***** INPUT DATA *****

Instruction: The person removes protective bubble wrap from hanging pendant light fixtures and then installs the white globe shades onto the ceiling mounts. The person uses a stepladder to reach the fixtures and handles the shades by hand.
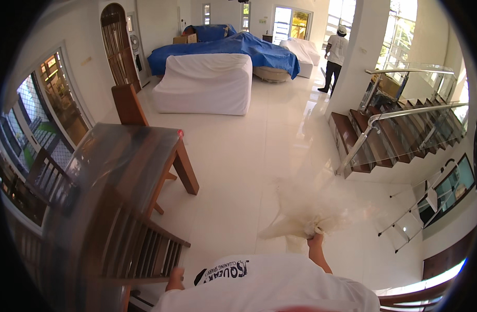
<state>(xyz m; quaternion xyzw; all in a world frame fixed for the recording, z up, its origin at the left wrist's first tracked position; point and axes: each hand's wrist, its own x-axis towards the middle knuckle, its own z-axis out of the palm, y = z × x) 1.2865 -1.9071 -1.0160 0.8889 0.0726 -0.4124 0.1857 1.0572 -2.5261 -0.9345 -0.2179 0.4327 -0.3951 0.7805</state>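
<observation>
My right hand [315, 243] is closed around the gathered end of a pale cream, wispy bundle [298, 216]. Motion smears its thin, see-through edges, so I cannot tell whether it is sheeting or feathers. The bundle hangs out over the white floor [238, 171]. Low on the left, my left hand [175, 279] is beside a dark wooden slatted chair [158, 249]. Its fingers are too small and partly hidden to show whether they grip the chair. Just past that chair stands a wooden table [129, 151] under clear plastic.
A white-draped sofa [204, 83] and a blue tarp [223, 49] over furniture lie ahead. Another person [334, 57] stands beside a pillar [355, 62]. Stairs [373, 140] with a glass railing rise at right, near a folding stepladder [412, 221]. Another chair [128, 104] stands beyond the table.
</observation>
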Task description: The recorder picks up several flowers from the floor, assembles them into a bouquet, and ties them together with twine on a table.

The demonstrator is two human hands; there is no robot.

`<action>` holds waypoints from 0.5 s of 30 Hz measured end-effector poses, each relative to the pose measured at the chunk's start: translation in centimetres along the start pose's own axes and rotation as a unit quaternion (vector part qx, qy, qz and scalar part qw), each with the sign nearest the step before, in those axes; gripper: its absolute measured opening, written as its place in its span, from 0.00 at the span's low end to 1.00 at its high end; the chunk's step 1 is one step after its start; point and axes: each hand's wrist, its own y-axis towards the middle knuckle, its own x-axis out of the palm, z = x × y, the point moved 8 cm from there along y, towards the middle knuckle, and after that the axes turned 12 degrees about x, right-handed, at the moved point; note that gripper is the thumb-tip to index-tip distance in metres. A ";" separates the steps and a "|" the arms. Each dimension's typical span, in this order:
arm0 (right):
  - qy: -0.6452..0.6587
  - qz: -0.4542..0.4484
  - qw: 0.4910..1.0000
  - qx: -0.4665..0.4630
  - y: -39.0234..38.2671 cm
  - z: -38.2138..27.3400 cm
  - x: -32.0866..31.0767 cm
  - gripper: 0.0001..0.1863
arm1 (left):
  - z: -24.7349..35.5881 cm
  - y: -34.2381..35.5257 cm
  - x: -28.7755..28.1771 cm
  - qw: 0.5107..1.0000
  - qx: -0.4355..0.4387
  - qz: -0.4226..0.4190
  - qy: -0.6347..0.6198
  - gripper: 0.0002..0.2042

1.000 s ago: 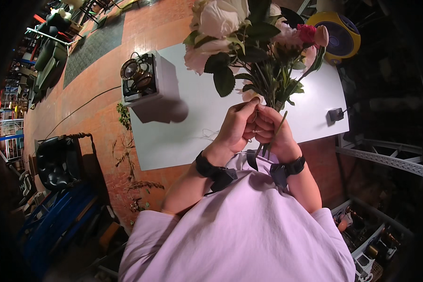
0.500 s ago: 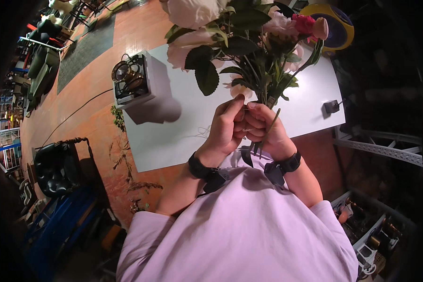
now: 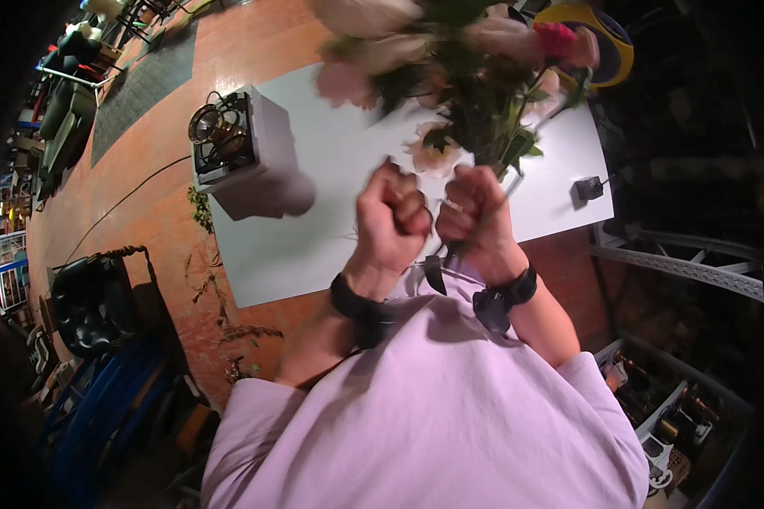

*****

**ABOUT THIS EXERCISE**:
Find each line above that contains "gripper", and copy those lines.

**EXERCISE OUTPUT**:
`<action>` holds waypoints from 0.5 s of 30 Hz measured end-effector poses, each relative to the pose measured at the chunk's start: translation in centimetres along the start pose's own axes and rotation as a unit quaternion (vector part qx, qy, qz and scalar part qw), each with the sign nearest the step before, in those axes; gripper: its absolute measured opening, written as its place in its span, from 0.00 at the span's low end to 1.00 at its high end; the chunk's step 1 is one step after its start; point and axes: each hand's wrist, its own y-axis towards the middle knuckle, its own x-axis out of the palm, z = x × y, the point moved 8 cm from there along y, towards the middle knuckle, and after that the axes turned 12 degrees about x, right-handed, at the moved point; note that gripper is the thumb-tip to index-tip distance in metres. A ";" separates the steps and a "|" the arms. Each dimension's typical span, in this order:
  - gripper: 0.0001..0.1863
  - gripper: 0.0002..0.2042

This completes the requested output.